Among the arrested were students expected at a parliamentary discussion on the disputed education bill on 16 March.

Students, civil society and academics have been demanding amendments to the bill, passed last September, which they say continues a highly centralised higher education system. They are calling for greater autonomy for universities, academic freedom and the right for students and teachers to form unions.

Just nine students will now attend the parliamentary talks on the bill. Many others will be unable to attend “because some of them are in prison and some will wait for the students’ leaders to be released from prison”, Zin Maung Htet, a member of Dawei University Students Union from Tanintharyi region told University World News.

A previous round of discussions on the bill held in parliament on 5 March between students and parliamentarians was unfruitful.

At the beginning of the month student groups had decided to converge on the former capital Yangon saying the government had reneged on a promise to amend the controversial National Education Law under an agreement reached with students and civil society in February.

Many protesting students returned home after the February agreement. But students began marching again in early March saying the government had reneged on the agreement and had presented an amended bill to parliament that did not include student demands.

Mandalay group

A group of around 80 students had set out from Mandalay in early March and stopped in Letpadan for two weeks, where what was described as a ‘large security force’ blocked them from advancing to Yangon. An estimated 200 police officers manned barricades blocking the road, according to the Paris based International Federation for Human Rights, or FIDH, in a confirmed account of the situation.

“The authorities refused to permit the student protesters to leave as a group, wave banners or chant slogans. When students attempted to break through police barricades, the police responded with force. Police officers attacked students, supporters, and journalists with batons, injuring an estimated 70 people, FIDH said in a statement released on 12 March.

Nyo Nyo Thin, a member of the Yangon Region Parliament, Bahan Township, told University World News that the government could have let the students continue if it wanted because the students were only asking to march 200-300 yards and then go peacefully to Yangon by bus.

Nyo Nyo Thin was among a group of civil society representatives, students and others that met with U Nyan Win, the Minister of Pegu division, where Letpadan is situated, and negotiated conditions for students to continue their journey to Yangon.

“We got an agreement that we could go to Yangon peacefully. However the regional government did not allow the students to bring flags or headbands, and the students did not accept that,” she said.

Government statement

In a statement to the media, the Minister of Information U Ye Htut said “the forced dispersal of student protesters by police was a sorrowful incident but the government tried as hard as it could to achieve a peaceful settlement in line with its policy”.
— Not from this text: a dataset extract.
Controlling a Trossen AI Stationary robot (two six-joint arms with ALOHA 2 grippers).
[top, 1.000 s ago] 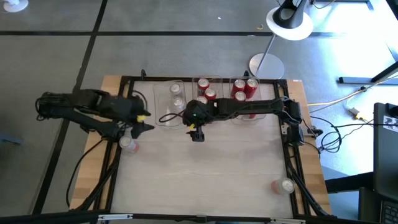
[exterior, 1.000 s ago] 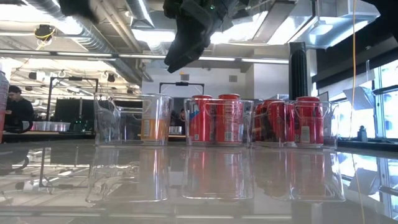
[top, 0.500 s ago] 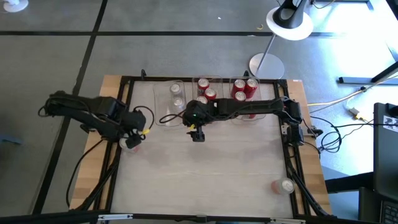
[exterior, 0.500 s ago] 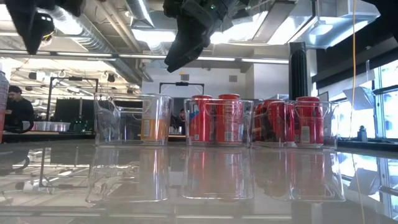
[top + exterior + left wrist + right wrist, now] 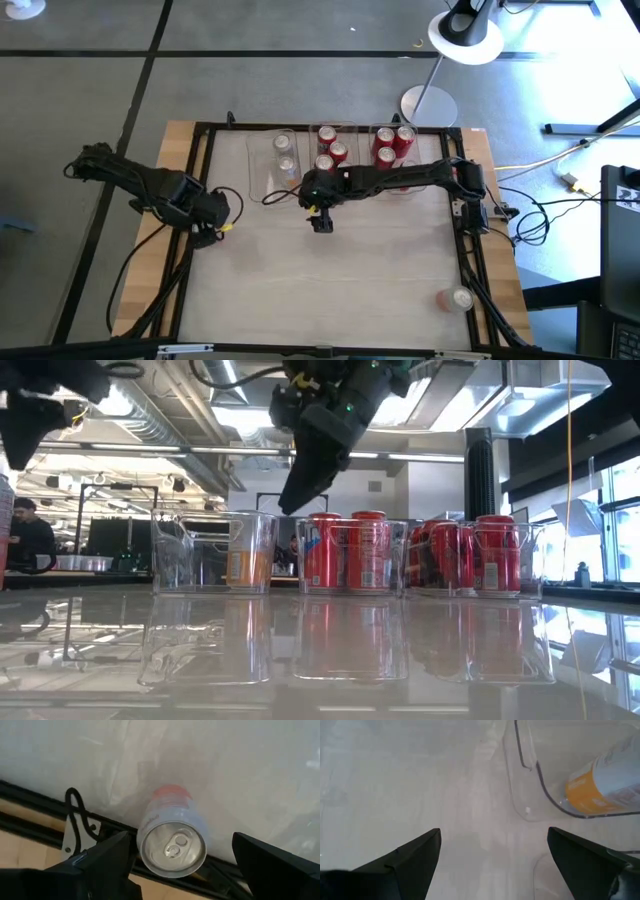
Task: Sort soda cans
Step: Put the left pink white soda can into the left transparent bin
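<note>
While both arms hang over the pale wood-edged table (image 5: 340, 290), sorting stands part done.
Along the table's far edge sit three clear rectangular plastic bins (image 5: 275, 165): the left one holds silver cans with orange marks (image 5: 247, 565), the middle and right ones hold upright red cans with silver tops (image 5: 338, 152). One pale can with a faint red band (image 5: 172, 837) stands at the table's left edge, directly beneath the left pincer (image 5: 212, 228), whose fingers are spread wide either side of it without touching. The right pincer (image 5: 321, 222) hovers just in front of the bins, fingers wide apart, nothing between them. Another pale can (image 5: 458, 298) lies near the front right corner.
</note>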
“The students’ decision to march to Yangon instead of choosing democratic or parliamentary process was the cause of the conflict,” Ye Htut said.

The Letpadan crackdown has been condemned by the United States, the European Union and human rights groups.
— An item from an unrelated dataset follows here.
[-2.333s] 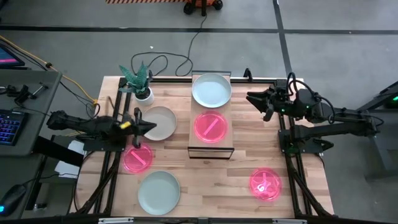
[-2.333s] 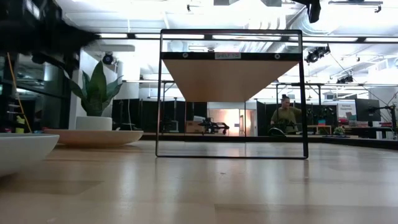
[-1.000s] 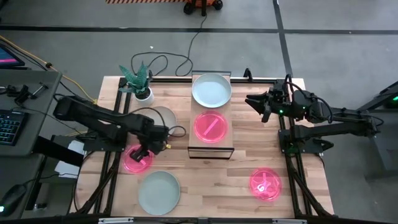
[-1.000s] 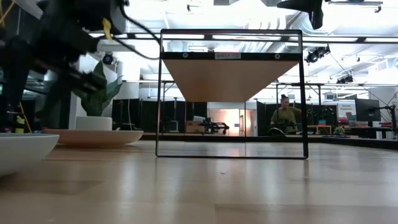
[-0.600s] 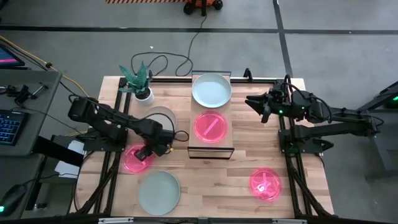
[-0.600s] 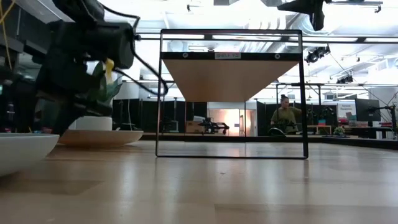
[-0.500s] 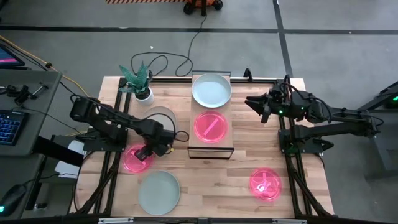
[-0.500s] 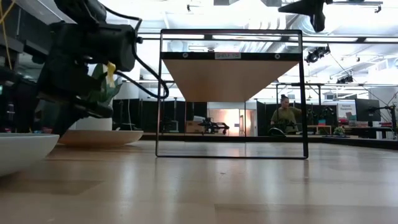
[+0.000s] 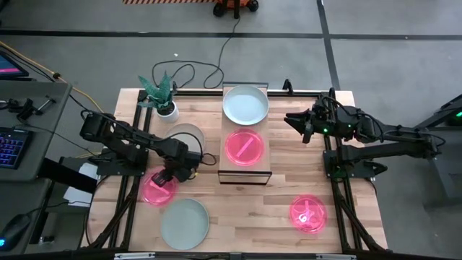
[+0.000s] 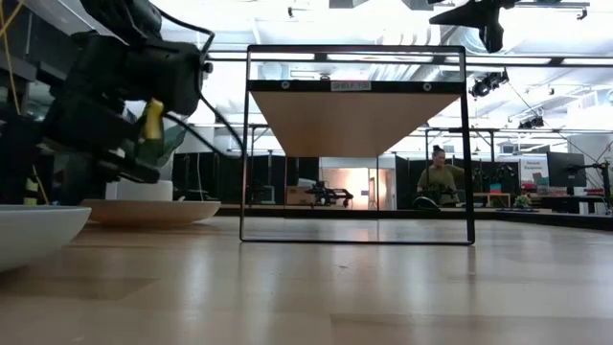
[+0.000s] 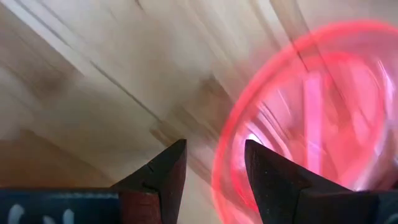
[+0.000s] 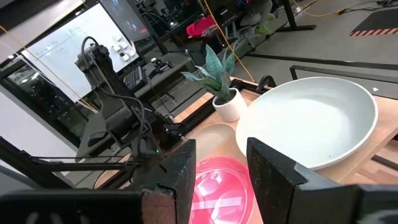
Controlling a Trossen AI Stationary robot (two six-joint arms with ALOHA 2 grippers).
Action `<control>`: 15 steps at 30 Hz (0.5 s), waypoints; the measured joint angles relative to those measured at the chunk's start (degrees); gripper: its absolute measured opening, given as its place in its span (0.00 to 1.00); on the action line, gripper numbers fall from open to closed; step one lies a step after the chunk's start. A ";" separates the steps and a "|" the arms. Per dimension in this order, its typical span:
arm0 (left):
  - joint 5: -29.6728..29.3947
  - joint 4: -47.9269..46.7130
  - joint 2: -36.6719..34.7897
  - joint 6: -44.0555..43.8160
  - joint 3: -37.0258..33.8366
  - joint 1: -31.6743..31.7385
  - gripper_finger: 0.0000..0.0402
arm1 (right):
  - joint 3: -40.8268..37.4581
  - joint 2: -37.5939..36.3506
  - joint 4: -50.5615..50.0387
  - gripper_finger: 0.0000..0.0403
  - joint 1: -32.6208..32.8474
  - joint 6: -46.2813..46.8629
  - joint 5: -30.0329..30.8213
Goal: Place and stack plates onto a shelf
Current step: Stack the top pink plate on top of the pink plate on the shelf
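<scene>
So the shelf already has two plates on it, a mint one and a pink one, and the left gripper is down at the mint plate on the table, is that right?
Not quite. The shelf does carry a mint plate and a pink plate, but the left gripper is down at the pink plate on the table, not a mint one. The high view and left wrist view show it, jaws open at the rim.

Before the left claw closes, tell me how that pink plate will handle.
Probably stiff: the pink plate keeps its round shape. It looks thin and see-through, so likely light. The open left claw straddles its smooth rim, which may slip or make the plate tip up.
</scene>
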 joint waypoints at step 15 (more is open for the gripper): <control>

Even though the Myanmar government and officers said the police action was legal, the world has seen the evidence of what’s really happening, U Aung Naing Oo, representative of Mon State Parliament, told University World News.

“Both sides made some errors. However, government shouldn’t crack down on students. Students also should behave in accordance with the law,” he said.

According to state-run newspapers the government has said it will set up an investigating commission to examine whether police and authorities acted in accordance with the law.

The students' marches have now stopped according to Zay Yar Lwin because of the high school exam period. Police security around Mandalay University and other institutions has also been tightened.